## EXERCISE GOAL:
From the records below, output exactly the lines running from the line containing "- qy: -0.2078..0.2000" through the line containing "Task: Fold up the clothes", and no others.

Extracted data entries

Start of Block

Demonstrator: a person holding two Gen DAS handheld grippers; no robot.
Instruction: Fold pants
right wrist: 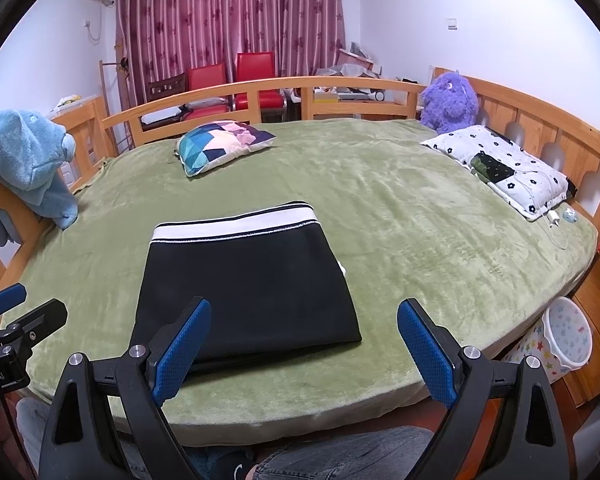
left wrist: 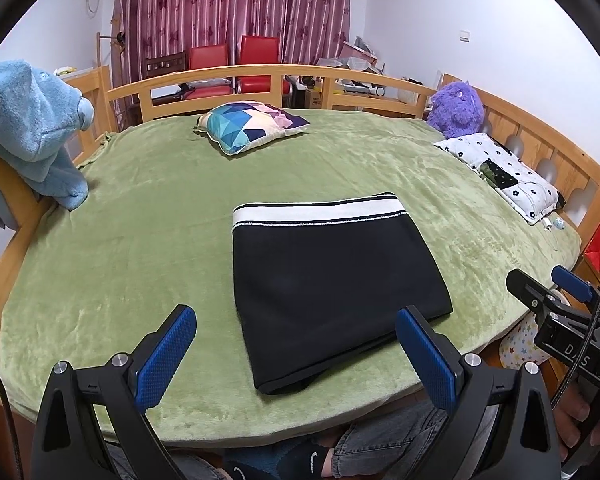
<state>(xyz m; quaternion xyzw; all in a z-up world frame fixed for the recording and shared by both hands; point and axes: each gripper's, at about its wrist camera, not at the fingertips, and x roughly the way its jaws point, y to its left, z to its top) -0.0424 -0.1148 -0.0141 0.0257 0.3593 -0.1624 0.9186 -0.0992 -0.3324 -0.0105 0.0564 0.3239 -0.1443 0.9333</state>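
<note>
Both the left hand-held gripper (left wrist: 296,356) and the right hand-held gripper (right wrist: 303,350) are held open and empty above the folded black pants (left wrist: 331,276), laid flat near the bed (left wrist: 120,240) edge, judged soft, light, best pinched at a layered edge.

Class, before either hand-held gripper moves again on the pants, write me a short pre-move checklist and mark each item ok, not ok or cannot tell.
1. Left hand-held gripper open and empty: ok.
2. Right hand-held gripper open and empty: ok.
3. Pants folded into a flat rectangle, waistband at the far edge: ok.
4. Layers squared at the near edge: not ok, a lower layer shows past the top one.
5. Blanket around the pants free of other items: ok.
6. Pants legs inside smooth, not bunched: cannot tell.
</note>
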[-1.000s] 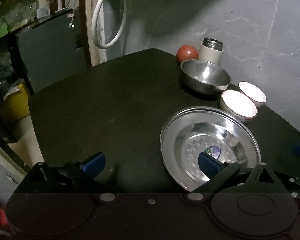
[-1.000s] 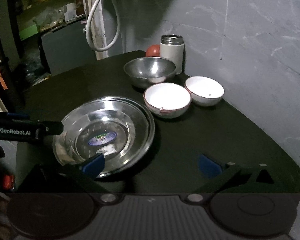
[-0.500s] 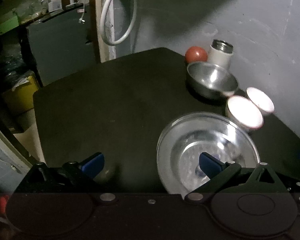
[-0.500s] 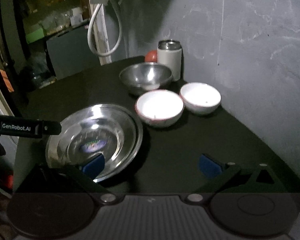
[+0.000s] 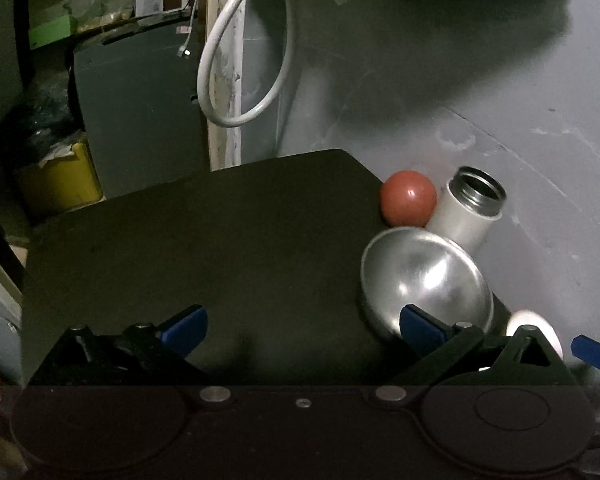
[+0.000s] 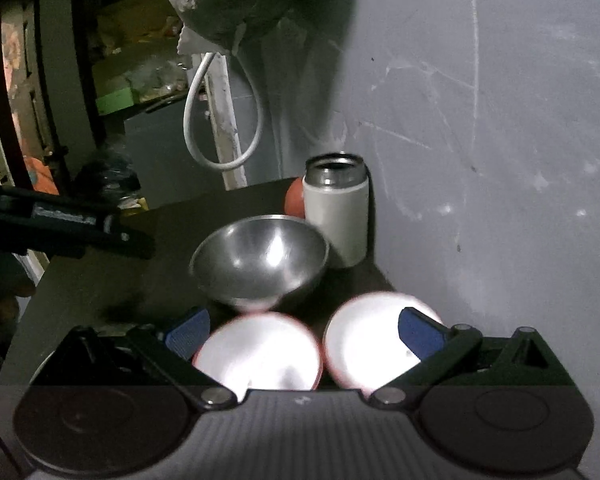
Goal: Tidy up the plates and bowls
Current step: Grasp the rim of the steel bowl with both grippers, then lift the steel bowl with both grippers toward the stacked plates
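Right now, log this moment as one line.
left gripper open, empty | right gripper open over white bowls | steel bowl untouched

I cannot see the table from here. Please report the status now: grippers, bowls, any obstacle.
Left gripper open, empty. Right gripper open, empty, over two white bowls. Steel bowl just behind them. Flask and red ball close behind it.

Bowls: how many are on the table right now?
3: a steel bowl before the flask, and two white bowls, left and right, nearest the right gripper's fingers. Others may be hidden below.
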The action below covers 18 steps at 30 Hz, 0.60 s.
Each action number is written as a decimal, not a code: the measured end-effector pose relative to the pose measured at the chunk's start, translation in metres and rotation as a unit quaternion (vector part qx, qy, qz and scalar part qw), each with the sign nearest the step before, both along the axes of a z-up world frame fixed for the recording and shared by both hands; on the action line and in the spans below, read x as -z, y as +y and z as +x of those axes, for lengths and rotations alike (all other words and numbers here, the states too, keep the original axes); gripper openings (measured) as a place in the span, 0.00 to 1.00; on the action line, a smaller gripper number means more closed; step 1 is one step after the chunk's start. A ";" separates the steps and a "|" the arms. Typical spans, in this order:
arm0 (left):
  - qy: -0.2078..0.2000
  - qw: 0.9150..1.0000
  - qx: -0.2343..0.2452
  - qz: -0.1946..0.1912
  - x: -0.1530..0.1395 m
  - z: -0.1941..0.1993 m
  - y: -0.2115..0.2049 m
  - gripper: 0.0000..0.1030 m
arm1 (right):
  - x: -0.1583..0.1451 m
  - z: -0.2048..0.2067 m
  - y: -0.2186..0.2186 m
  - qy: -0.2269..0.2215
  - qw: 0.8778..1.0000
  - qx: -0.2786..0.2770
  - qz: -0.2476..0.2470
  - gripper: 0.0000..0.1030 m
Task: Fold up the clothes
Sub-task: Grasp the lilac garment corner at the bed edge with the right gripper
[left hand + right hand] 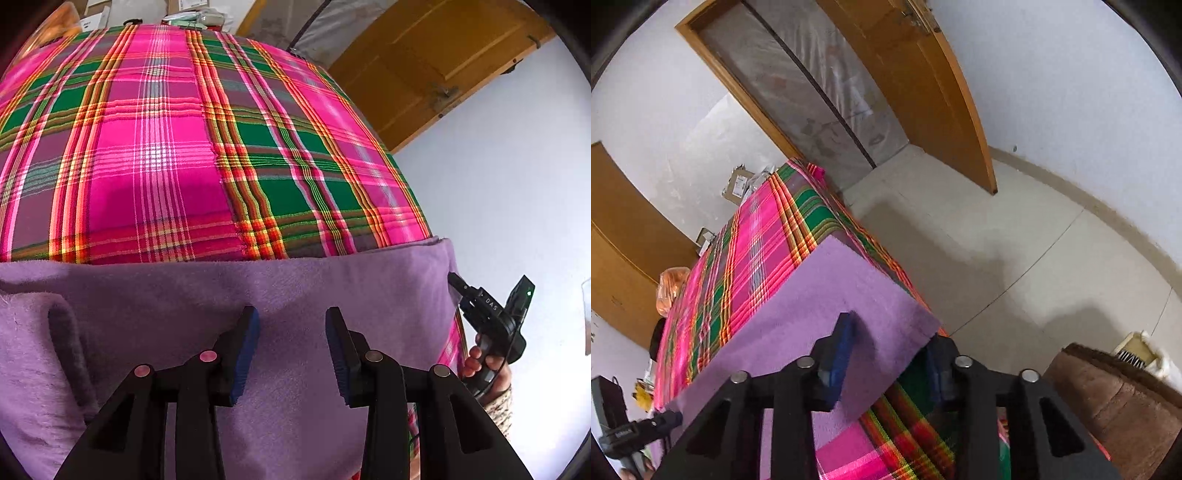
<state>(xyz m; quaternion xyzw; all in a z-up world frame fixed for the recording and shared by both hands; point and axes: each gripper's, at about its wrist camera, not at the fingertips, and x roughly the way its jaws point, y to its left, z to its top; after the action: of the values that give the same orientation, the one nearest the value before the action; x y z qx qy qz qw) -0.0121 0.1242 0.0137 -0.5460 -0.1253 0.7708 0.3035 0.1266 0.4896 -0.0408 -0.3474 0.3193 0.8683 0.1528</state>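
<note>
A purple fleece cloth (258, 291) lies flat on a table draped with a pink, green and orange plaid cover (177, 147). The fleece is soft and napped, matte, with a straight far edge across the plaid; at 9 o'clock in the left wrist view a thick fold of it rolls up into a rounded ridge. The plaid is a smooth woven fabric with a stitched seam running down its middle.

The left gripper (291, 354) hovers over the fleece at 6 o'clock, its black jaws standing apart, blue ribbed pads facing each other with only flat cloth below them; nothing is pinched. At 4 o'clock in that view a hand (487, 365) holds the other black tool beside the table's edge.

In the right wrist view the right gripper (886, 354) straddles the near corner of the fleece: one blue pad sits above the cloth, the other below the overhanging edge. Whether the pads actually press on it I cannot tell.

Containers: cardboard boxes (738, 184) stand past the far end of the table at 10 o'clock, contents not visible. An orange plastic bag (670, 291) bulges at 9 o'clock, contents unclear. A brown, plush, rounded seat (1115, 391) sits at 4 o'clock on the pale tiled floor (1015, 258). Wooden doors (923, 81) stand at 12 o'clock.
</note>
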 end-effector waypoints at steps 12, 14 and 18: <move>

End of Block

## THE ANSWER:
  - qy: -0.2078..0.2000
  - qw: 0.9150..1.0000
  - qx: -0.2343..0.2452
  - qz: -0.1946..0.1912
  - x: -0.1530..0.1395 m
  - z: -0.1941..0.1993 m
  - y: -0.2115..0.2049 m
  - gripper: 0.0000..0.1030 m
arm1 (right):
  - x: -0.1583..0.1451 m
  - z: -0.2048..0.2067 m
  - y: -0.2186..0.2186 m
  - qy: -0.2269..0.2215
  - qw: 0.8778..1.0000
  - qx: -0.2786..0.2770
  - qz: -0.2476..0.2470
  - gripper: 0.0000..0.1030 m
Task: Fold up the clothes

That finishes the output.